◆ **PROBLEM STATEMENT**:
The pictures must be left out, while the rest of the data is copied exactly.

◆ **GIVEN INFORMATION**:

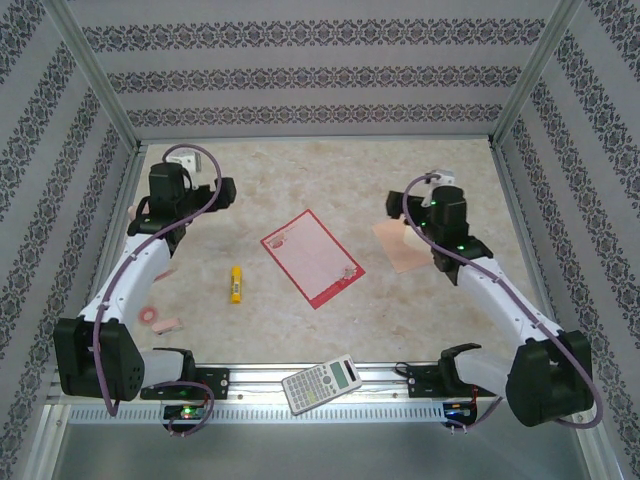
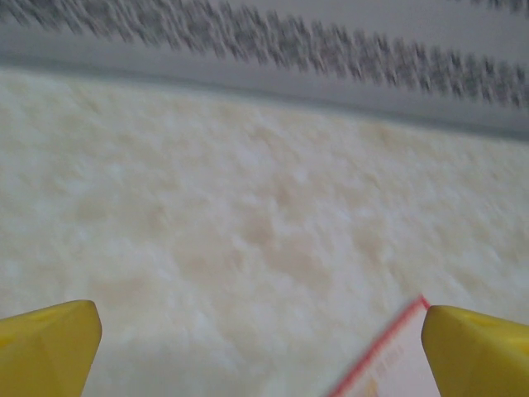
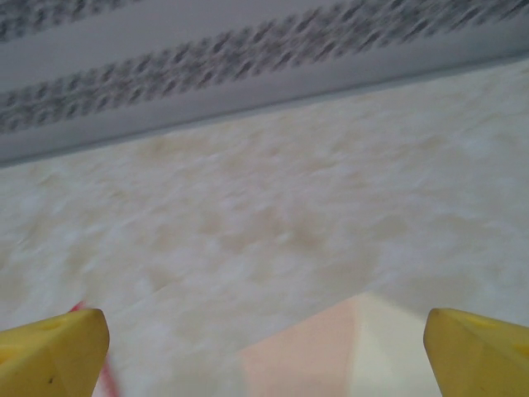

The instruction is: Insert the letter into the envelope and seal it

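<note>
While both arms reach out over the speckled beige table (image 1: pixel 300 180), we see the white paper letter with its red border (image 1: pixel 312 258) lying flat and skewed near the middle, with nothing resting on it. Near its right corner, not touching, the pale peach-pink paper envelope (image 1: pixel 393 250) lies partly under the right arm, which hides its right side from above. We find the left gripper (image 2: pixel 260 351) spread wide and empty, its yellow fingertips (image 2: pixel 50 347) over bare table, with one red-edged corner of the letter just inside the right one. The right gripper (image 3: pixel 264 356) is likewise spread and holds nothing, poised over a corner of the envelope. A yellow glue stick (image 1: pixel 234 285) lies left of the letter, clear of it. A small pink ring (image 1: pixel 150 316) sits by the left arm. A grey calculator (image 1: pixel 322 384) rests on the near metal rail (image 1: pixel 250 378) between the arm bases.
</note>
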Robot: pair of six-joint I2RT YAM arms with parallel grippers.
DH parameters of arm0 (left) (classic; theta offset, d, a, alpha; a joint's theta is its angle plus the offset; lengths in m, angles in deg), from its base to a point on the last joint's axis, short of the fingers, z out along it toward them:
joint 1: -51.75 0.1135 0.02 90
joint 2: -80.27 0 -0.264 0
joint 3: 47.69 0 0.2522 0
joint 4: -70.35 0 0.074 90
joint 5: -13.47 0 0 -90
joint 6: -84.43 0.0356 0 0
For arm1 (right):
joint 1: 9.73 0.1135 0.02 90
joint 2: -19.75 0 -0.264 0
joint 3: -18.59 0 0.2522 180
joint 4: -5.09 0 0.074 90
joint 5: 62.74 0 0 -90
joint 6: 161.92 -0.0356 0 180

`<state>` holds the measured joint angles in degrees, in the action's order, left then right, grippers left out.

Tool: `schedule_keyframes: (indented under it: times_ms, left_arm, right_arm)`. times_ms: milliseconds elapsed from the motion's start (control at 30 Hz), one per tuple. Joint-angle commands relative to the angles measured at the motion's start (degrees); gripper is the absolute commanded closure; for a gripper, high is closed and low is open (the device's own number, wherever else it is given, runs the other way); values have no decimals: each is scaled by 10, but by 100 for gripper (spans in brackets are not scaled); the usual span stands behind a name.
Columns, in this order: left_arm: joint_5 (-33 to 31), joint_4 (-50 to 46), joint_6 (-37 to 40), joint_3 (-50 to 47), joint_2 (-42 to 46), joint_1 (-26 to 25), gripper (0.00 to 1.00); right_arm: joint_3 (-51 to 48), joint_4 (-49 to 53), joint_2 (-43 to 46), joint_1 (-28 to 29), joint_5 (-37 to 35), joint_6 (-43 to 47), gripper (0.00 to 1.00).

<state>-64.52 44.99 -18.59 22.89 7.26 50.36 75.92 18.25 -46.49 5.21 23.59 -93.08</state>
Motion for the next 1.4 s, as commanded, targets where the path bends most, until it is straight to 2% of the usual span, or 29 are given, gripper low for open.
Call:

◆ **OUTPUT BELOW**:
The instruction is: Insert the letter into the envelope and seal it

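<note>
While both arms reach out over the speckled beige table (image 1: pixel 300 180), we see the white paper letter with its red border (image 1: pixel 312 258) lying flat and skewed near the middle, with nothing resting on it. Near its right corner, not touching, the pale peach-pink paper envelope (image 1: pixel 393 250) lies partly under the right arm, which hides its right side from above. We find the left gripper (image 2: pixel 260 351) spread wide and empty, its yellow fingertips (image 2: pixel 50 347) over bare table, with one red-edged corner of the letter just inside the right one. The right gripper (image 3: pixel 264 356) is likewise spread and holds nothing, poised over a corner of the envelope. A yellow glue stick (image 1: pixel 234 285) lies left of the letter, clear of it. A small pink ring (image 1: pixel 150 316) sits by the left arm. A grey calculator (image 1: pixel 322 384) rests on the near metal rail (image 1: pixel 250 378) between the arm bases.
</note>
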Robot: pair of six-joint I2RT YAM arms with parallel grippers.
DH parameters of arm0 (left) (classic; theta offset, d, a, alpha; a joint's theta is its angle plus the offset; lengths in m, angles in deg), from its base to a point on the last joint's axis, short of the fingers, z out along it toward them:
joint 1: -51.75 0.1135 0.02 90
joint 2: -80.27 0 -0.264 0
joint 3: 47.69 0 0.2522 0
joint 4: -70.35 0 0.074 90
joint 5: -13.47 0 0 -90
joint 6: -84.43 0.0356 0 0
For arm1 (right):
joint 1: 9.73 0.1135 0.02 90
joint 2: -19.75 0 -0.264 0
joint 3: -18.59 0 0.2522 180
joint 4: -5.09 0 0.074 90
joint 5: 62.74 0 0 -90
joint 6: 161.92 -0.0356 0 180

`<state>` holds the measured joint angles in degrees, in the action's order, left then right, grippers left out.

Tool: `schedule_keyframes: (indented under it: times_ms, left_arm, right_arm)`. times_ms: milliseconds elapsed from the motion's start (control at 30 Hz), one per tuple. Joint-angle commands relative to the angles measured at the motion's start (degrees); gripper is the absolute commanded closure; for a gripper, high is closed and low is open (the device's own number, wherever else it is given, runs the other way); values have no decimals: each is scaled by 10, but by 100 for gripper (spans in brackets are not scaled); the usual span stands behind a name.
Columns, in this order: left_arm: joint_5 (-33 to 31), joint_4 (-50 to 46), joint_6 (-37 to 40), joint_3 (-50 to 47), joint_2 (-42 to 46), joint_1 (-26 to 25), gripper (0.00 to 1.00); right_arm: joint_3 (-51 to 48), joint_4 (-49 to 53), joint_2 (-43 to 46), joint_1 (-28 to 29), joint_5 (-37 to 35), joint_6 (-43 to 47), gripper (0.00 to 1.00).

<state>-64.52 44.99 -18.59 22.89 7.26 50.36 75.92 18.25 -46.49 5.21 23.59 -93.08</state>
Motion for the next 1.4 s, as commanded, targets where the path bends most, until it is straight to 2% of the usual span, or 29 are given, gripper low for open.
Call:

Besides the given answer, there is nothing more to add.